KAMOS
(Ka̱mos).
De voornaamste godheid van de Moabieten, die als „het volk van Kamos” worden aangeduid (Nu 21:29; Jer 48:46). Sommige geleerden identificeren deze godheid met de Baäl van Peor, omdat laatstgenoemde met de Moabieten in verband wordt gebracht (Nu 25:1-3). Waarschijnlijk werden er — zo dit niet algemeen gebruikelijk was, dan op zijn minst in uiterst benarde omstandigheden — kinderen aan Kamos geofferd. — 2Kon 3:26, 27.
De stèle van zwart basalt die doorgaans bekendstaat als de Mesasteen, door koning Mesa van Moab opgericht ter gedenking van zijn opstand tegen Israël, verschaft nader inzicht in de wijze waarop de Moabieten hun god Kamos bezagen. Volgens dit monument schonk Kamos de overwinningen in de strijd en werd er op zijn bevel oorlog gevoerd. Koning Mesa schreef de bevrijding van Israëlitische onderdrukking aan Kamos toe, en het onheil dat Omri, de koning van Israël, over Moab had gebracht, weet hij aan het feit dat de god vertoornd was op zijn land.

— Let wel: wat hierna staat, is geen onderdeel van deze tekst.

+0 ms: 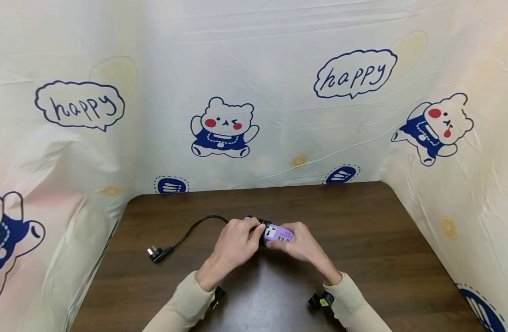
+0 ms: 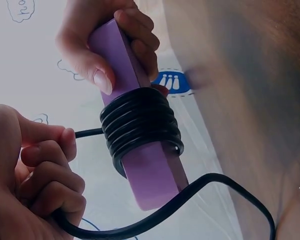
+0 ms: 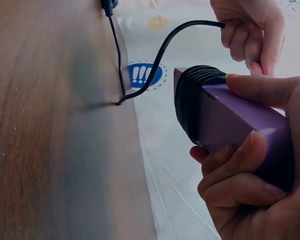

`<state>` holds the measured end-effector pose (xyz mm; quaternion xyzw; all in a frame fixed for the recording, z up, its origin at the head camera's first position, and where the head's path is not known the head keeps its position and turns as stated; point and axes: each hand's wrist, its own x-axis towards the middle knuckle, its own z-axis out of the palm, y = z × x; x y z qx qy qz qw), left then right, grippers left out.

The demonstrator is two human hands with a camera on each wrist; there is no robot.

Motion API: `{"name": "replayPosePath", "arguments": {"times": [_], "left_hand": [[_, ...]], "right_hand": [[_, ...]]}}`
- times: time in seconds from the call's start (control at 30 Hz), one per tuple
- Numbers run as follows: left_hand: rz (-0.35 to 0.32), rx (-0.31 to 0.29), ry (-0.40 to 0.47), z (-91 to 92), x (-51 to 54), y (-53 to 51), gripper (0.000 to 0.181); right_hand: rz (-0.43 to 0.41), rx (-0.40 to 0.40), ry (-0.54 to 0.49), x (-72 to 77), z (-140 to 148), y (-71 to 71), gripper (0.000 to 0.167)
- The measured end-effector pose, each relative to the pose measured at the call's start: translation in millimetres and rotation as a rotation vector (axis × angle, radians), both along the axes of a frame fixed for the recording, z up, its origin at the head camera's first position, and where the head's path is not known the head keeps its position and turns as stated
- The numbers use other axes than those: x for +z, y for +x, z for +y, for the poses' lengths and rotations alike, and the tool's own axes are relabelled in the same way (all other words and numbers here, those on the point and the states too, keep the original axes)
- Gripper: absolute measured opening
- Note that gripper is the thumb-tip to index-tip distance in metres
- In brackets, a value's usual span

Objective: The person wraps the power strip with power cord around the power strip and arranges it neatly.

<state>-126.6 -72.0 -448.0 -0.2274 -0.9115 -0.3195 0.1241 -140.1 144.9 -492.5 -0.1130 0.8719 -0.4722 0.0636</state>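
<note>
A purple power strip (image 1: 279,233) (image 2: 146,172) (image 3: 240,112) has black cable (image 2: 140,120) (image 3: 192,97) wound round it in several turns. My right hand (image 1: 298,242) (image 2: 112,42) (image 3: 255,165) grips the strip's right part, thumb on one face and fingers on the other. My left hand (image 1: 237,242) (image 2: 37,175) (image 3: 252,32) pinches the cable between thumb and forefinger beside the coils, the other fingers curled round it. From the left hand the loose cable runs left to a black plug (image 1: 156,254) (image 3: 109,5) lying on the table.
The brown wooden table (image 1: 362,230) reaches back to a pale curtain (image 1: 279,69) printed with bears and the word "happy". Curtain also hangs along both sides. Black wrist devices (image 1: 218,297) (image 1: 321,300) sit at both cuffs.
</note>
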Motion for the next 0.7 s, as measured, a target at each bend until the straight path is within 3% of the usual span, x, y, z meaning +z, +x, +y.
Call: {"name": "replayPosePath", "arguments": {"times": [0.17, 0.4, 0.57, 0.7], "left_hand": [[-0.020, 0.014, 0.012, 0.8, -2.2, 3.0, 0.024], [0.022, 0.006, 0.093, 4.4, -3.9, 7.9, 0.018], [0.037, -0.002, 0.140, 7.8, -2.6, 11.3, 0.020], [0.047, 0.026, 0.150, 10.3, -1.3, 13.3, 0.019]], "right_hand": [[0.022, -0.011, -0.020, -1.2, 0.2, -0.3, 0.030], [0.051, -0.012, -0.067, 2.9, -1.3, -1.0, 0.031], [0.013, -0.017, -0.136, 9.9, 0.7, 1.2, 0.028], [-0.026, -0.022, -0.194, 13.6, 0.1, 2.0, 0.025]]}}
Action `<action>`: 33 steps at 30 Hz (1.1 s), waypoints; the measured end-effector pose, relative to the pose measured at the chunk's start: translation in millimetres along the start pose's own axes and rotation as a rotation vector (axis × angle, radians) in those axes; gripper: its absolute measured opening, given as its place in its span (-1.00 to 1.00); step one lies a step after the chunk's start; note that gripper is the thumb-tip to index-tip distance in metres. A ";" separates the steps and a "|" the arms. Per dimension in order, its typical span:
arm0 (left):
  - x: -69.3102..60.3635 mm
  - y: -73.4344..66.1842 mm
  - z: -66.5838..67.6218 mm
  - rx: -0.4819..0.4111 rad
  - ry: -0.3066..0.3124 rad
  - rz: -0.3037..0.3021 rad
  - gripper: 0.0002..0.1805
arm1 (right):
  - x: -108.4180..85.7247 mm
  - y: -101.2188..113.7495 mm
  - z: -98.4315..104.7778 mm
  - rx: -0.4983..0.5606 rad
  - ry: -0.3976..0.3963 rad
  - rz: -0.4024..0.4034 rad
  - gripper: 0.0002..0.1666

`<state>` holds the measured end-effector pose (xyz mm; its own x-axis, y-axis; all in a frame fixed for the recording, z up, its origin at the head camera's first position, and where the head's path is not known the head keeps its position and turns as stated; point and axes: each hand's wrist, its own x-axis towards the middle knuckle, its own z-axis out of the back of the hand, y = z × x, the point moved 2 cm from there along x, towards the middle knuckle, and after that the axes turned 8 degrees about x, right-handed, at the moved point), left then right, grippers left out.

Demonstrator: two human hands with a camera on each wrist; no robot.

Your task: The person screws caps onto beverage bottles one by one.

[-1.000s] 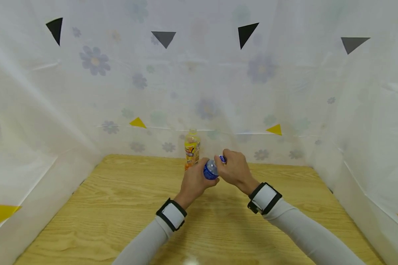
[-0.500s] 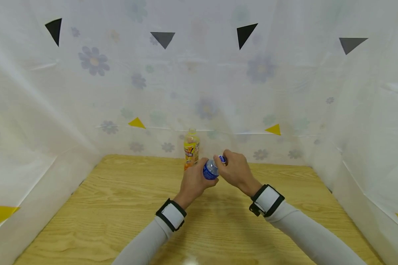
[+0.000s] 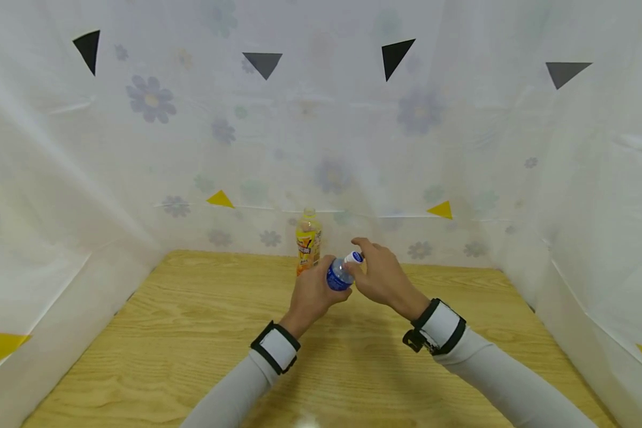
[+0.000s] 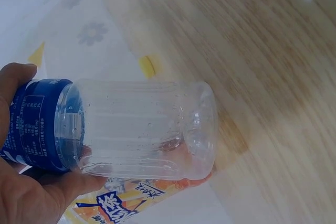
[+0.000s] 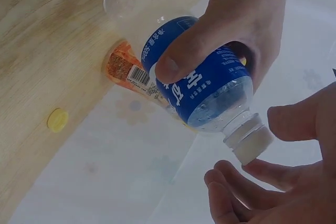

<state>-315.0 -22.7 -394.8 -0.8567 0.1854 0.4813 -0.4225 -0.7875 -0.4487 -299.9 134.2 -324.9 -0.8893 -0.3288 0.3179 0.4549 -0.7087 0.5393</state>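
Note:
My left hand (image 3: 312, 291) grips a clear bottle with a blue label (image 5: 199, 77) round the label, the bottle tilted with its white cap (image 5: 253, 144) toward my right hand. In the right wrist view my right hand (image 5: 283, 171) has its thumb and fingers spread on either side of the cap, one fingertip at its edge. The cap sits on the bottle's neck. Inside the clear lower part (image 4: 142, 129) a few droplets show. Behind my left hand, an orange-and-yellow labelled bottle (image 3: 308, 242) stands upright without a cap.
A yellow cap (image 5: 58, 120) lies on the wooden table (image 3: 192, 333), near its back edge. White flower-patterned sheeting (image 3: 331, 131) hangs behind the table and at both sides, with black, grey and yellow triangles on it.
My right fingers have loosened from the white cap and spread, so more of it shows. My right wrist has shifted slightly right. The left hand keeps its grip on the blue-labelled bottle.

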 end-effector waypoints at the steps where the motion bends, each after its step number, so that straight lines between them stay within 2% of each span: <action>1: -0.1 0.0 0.2 -0.001 -0.003 -0.002 -0.32 | -0.3 0.5 0.2 -0.002 0.002 0.015 -0.37; 9: 0.3 1.4 -0.5 0.001 -0.011 -0.022 -0.33 | -2.6 3.8 -0.3 0.010 -0.027 0.091 -0.64; 33: 0.0 2.0 -0.4 -0.005 0.003 -0.012 -0.35 | 1.1 -0.1 -7.4 -0.010 -0.103 0.108 -0.76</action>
<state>-316.0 -24.0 -395.9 -0.8527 0.1965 0.4840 -0.4339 -0.7824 -0.4467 -301.3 129.3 -330.4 -0.8253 -0.3378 0.4525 0.5466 -0.6790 0.4901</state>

Jefta noemde Kamos de god van de Ammonieten (Re 11:24). Sommige geleerden trekken de juistheid van Jefta’s woorden in twijfel omdat Kamos elders altijd met de Moabieten in verband wordt gebracht. Men dient echter te bedenken dat de Ammonieten tal van goden aanbaden (Re 10:6). Wanneer men bovendien in aanmerking neemt dat de Ammonieten en de Moabieten naburige volken waren en een gemeenschappelijke voorvader hadden, namelijk Lot, de neef van Abraham, is het niet ongewoon dat beide natiën Kamos aanbaden.
De aanbidding van Kamos werd klaarblijkelijk tijdens de regering van Salomo in Israël ingevoerd. Salomo bouwde, ongetwijfeld onder invloed van zijn Moabitische vrouwen, een hoge plaats voor Kamos „op de berg die vóór Jeruzalem was” (1Kon 11:1, 7, 8, 33). Tijdens de omvangrijke religieuze hervormingen die Josia ruim drie eeuwen later doorvoerde, werd deze hoge plaats ongeschikt voor aanbidding gemaakt. — 2Kon 23:13.
Toen de profeet Jeremia rampspoed voor Moab voorzei, gaf hij te kennen dat zowel Kamos, Moabs voornaamste god, als diens priesters en vorsten in ballingschap zouden gaan. De Moabieten zouden zich over hun god gaan schamen wegens zijn onmacht, net als de Israëlieten van het tienstammenrijk beschaamd waren geworden over Bethel, waarschijnlijk omdat men zich daar met kalveraanbidding had ingelaten. — Jer 48:7, 13, 46.